**YOUR GOAL:** Report every line below that carries the word "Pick".

** SUPPLIED RECORDS follows **

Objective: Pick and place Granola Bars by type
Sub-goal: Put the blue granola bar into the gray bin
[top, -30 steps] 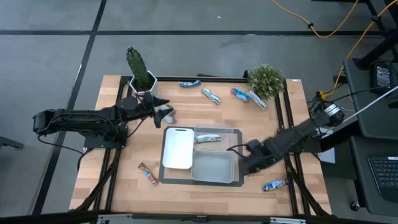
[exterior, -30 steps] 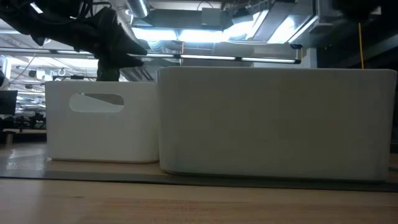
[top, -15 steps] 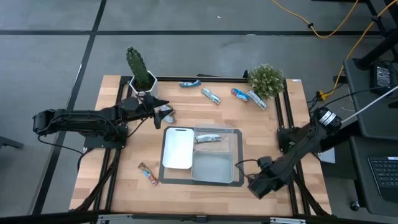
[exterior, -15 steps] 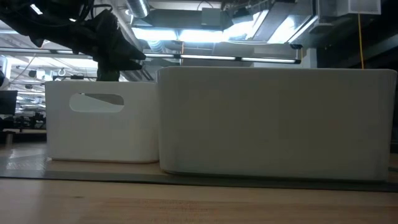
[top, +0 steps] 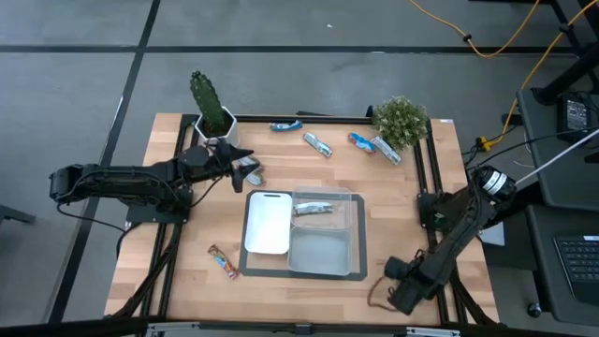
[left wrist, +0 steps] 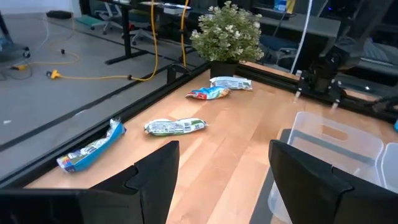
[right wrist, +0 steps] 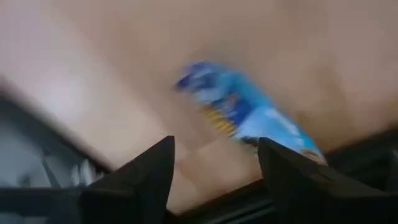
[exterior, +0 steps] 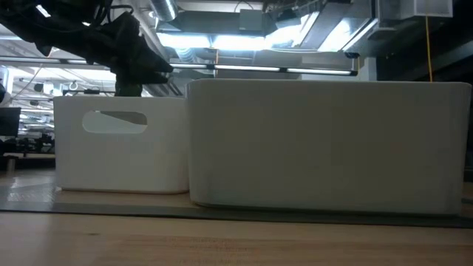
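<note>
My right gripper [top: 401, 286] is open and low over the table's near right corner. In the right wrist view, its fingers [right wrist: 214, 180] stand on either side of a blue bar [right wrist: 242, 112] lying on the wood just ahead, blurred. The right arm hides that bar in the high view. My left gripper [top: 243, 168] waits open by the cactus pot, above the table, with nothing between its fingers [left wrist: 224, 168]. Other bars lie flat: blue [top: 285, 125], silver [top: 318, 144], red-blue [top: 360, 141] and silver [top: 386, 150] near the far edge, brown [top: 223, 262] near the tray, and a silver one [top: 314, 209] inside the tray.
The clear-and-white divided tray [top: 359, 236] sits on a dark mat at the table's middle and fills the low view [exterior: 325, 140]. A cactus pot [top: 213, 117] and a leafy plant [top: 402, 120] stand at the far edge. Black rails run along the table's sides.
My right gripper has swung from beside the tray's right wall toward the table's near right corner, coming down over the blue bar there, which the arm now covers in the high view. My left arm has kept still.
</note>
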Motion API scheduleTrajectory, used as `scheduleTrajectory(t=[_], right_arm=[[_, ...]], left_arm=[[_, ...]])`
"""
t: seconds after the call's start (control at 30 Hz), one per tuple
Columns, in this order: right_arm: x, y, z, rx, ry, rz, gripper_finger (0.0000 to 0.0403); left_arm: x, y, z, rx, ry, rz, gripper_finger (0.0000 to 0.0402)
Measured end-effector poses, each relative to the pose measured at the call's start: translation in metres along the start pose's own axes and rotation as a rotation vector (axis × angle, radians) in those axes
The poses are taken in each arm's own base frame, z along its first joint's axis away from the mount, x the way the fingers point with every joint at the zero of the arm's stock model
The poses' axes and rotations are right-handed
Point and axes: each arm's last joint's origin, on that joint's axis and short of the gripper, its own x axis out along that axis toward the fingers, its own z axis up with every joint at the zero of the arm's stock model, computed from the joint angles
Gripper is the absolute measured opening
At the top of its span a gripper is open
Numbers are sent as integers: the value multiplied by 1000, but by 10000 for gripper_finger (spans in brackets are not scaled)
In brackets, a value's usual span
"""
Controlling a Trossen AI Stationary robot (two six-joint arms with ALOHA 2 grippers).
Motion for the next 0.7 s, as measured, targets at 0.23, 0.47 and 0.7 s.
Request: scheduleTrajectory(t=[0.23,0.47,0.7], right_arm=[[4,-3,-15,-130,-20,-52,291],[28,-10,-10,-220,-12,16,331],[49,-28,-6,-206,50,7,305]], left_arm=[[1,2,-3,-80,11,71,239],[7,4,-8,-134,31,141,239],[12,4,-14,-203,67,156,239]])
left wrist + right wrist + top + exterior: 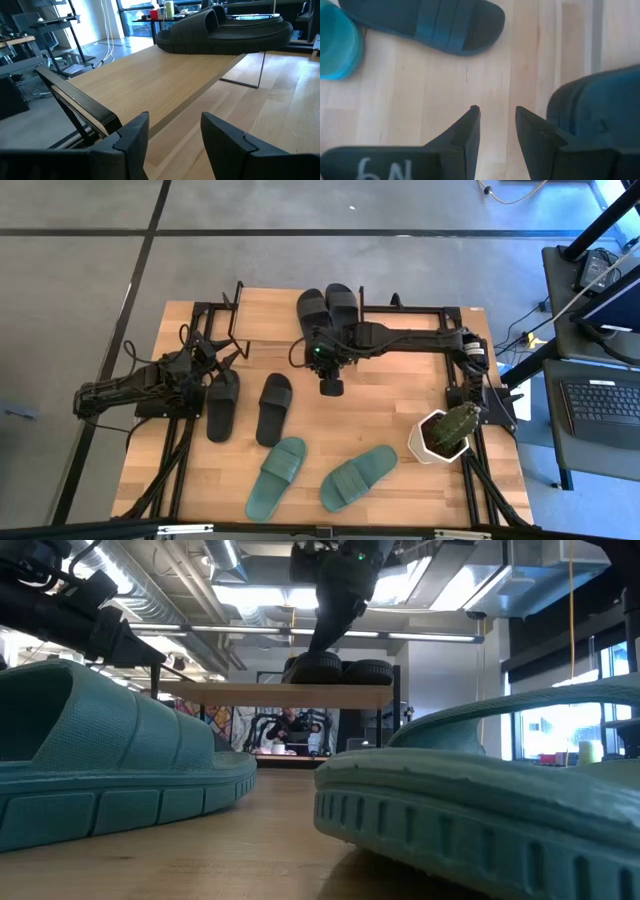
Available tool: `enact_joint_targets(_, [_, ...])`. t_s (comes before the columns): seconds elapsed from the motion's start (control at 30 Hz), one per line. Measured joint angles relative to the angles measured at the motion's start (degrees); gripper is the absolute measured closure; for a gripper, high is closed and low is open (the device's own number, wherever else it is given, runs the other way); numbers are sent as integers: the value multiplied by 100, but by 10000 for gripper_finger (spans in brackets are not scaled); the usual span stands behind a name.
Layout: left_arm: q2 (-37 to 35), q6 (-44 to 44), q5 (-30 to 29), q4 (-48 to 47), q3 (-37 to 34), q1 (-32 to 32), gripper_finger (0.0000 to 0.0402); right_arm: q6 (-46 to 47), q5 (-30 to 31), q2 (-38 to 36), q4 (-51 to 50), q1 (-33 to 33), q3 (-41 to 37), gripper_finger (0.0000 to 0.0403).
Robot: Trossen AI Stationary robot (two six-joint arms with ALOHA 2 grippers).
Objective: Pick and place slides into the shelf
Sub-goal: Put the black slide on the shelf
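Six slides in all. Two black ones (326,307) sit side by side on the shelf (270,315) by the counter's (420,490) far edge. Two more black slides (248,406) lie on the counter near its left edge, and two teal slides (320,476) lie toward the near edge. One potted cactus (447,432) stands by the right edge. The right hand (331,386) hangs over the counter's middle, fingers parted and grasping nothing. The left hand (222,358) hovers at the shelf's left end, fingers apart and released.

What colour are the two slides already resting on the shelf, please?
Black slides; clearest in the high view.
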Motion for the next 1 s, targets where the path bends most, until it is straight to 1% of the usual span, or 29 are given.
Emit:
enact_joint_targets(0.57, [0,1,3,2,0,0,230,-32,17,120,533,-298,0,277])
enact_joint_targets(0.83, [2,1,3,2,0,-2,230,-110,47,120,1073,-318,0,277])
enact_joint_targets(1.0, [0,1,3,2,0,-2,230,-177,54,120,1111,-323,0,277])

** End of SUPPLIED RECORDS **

**RESULT FOR THIS TASK:**
Objective: Pick and place Granola Bars by type
Objective: Pick and place slides into the shelf

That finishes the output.